#### [Problem]
In the data that follows, find the line with "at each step"; transcribe it, every later line up to the one with "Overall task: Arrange", and that line as well, exactly and with no others.

Start of Data extracts

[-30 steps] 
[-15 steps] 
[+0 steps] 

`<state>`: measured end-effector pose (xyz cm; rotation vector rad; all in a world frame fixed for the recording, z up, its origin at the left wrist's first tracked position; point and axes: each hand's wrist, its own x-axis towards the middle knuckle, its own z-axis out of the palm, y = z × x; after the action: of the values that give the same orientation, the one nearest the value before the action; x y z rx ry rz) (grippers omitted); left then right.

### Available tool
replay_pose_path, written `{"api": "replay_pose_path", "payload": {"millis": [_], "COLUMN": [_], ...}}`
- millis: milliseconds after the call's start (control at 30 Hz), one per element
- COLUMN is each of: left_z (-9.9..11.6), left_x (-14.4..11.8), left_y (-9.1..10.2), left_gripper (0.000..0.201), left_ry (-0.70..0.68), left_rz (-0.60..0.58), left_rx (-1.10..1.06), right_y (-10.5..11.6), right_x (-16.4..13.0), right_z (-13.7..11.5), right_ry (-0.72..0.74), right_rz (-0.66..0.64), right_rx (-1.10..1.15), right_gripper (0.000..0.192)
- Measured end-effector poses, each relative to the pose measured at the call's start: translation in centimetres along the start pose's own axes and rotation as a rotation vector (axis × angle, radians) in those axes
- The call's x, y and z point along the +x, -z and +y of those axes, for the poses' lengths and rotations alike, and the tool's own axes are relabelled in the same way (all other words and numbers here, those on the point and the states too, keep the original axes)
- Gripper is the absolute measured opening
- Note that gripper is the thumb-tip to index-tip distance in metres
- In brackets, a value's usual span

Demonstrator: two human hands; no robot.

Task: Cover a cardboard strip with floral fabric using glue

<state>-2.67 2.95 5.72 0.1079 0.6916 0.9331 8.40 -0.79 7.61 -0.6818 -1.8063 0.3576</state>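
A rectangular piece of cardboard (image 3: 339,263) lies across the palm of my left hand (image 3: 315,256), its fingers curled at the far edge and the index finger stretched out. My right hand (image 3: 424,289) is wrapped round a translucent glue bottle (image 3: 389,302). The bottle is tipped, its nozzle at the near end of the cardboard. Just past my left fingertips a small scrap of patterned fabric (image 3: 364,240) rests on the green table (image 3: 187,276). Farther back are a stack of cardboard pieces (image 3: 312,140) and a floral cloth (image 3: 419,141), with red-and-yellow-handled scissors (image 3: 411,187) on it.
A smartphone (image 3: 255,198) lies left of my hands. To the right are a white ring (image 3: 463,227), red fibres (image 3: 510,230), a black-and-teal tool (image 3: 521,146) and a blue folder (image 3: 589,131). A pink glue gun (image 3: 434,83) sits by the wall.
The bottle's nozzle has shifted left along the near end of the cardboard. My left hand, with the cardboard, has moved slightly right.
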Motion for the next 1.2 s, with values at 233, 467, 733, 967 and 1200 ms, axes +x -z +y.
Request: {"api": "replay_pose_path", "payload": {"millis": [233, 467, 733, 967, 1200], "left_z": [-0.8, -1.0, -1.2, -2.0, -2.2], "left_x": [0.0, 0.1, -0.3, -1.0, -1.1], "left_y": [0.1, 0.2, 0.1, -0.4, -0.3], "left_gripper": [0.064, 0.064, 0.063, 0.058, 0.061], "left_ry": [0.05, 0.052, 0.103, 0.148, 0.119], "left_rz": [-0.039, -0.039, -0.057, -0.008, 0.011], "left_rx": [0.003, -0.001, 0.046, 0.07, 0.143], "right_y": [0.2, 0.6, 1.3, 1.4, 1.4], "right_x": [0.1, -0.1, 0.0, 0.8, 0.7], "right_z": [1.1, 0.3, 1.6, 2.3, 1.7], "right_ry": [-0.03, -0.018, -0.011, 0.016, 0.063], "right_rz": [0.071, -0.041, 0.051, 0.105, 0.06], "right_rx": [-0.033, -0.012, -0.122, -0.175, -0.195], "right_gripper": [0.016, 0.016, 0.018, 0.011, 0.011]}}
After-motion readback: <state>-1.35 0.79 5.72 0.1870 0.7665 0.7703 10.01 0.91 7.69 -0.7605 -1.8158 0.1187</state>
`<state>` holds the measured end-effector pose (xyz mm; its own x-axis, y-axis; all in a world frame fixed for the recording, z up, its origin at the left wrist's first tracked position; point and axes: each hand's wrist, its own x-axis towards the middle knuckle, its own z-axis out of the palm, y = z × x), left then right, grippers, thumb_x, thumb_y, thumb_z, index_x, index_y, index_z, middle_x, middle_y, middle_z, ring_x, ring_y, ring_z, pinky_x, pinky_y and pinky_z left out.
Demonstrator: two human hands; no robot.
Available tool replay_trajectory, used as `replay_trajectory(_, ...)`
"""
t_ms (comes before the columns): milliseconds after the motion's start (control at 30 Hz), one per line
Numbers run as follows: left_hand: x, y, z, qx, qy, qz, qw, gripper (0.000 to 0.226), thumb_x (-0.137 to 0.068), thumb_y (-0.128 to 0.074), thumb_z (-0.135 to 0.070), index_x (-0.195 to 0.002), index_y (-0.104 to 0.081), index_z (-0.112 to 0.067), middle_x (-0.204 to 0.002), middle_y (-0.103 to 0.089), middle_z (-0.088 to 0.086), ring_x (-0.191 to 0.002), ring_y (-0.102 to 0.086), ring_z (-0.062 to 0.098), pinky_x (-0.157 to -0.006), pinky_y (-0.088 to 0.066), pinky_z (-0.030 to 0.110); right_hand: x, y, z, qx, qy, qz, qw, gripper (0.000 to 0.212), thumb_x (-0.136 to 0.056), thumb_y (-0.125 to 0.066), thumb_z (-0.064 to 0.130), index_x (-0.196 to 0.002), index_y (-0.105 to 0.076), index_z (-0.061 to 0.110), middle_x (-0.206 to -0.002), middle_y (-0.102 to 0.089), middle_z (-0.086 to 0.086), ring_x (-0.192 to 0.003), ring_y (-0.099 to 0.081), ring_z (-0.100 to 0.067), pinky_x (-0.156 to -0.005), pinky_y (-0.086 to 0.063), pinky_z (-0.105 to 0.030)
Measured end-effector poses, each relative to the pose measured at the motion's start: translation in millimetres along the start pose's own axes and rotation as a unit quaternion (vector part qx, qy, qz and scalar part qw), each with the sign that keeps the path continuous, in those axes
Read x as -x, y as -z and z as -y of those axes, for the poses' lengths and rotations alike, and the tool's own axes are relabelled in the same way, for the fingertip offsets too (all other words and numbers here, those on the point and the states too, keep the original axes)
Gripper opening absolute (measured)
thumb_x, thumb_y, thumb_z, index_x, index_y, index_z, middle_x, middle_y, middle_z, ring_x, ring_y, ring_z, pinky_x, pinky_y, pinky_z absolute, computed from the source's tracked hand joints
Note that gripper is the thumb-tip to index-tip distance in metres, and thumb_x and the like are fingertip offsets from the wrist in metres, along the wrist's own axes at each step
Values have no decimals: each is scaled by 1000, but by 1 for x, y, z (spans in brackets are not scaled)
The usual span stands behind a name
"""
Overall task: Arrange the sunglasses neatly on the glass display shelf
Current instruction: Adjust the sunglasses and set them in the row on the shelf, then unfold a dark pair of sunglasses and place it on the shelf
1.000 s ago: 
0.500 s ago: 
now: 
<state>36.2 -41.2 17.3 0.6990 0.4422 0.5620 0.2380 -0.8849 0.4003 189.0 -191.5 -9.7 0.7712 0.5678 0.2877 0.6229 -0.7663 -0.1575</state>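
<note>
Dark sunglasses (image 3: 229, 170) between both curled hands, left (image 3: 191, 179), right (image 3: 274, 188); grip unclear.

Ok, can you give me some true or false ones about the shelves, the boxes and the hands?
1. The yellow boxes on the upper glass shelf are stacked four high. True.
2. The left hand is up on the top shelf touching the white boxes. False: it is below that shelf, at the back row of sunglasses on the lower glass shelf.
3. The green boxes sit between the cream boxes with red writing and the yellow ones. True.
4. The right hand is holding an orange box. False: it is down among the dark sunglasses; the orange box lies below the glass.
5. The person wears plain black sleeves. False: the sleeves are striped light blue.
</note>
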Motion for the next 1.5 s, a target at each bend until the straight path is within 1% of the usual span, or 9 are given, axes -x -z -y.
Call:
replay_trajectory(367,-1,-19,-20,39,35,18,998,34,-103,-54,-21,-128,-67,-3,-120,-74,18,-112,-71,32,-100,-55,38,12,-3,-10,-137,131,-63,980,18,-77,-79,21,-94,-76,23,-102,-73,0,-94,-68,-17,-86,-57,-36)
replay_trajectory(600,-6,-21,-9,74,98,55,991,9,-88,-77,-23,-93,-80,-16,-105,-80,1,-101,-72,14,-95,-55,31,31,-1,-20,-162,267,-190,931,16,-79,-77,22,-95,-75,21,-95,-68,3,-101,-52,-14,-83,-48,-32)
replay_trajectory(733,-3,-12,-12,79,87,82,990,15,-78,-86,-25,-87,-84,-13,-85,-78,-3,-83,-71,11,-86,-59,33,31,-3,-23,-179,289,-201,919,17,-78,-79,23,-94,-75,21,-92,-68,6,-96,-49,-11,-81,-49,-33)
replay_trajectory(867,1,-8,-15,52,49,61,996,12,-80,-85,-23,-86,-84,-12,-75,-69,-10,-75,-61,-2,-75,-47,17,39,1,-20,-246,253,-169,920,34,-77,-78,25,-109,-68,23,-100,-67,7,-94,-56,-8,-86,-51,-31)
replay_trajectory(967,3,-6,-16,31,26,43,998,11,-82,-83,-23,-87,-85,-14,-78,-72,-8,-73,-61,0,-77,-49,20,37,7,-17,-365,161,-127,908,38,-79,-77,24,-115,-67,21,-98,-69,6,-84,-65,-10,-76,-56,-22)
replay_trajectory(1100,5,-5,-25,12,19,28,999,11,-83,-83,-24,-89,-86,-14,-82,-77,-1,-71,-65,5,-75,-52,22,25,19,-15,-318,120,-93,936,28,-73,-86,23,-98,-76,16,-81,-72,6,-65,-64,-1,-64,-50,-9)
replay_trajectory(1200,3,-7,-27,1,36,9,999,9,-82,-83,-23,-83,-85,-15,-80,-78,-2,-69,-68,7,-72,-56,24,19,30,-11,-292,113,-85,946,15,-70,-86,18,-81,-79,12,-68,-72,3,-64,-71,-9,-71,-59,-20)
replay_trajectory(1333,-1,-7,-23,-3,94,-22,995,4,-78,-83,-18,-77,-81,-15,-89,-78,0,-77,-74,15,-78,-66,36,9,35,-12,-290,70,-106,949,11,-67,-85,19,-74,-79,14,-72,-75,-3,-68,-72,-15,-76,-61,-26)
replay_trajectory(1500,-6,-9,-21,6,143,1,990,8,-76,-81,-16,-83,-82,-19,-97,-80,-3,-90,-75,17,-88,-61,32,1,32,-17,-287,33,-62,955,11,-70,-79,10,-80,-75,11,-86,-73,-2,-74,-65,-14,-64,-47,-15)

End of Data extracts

#### [Task response]
Note that gripper is the thumb-tip to index-tip distance in metres, and thumb_x and the like are fingertip offsets from the wrist in metres, along the wrist's own axes at each step
Values have no decimals: each is scaled by 1000, but by 1 for x, y, z (spans in brackets are not scaled)
The usual span stands behind a name
"""
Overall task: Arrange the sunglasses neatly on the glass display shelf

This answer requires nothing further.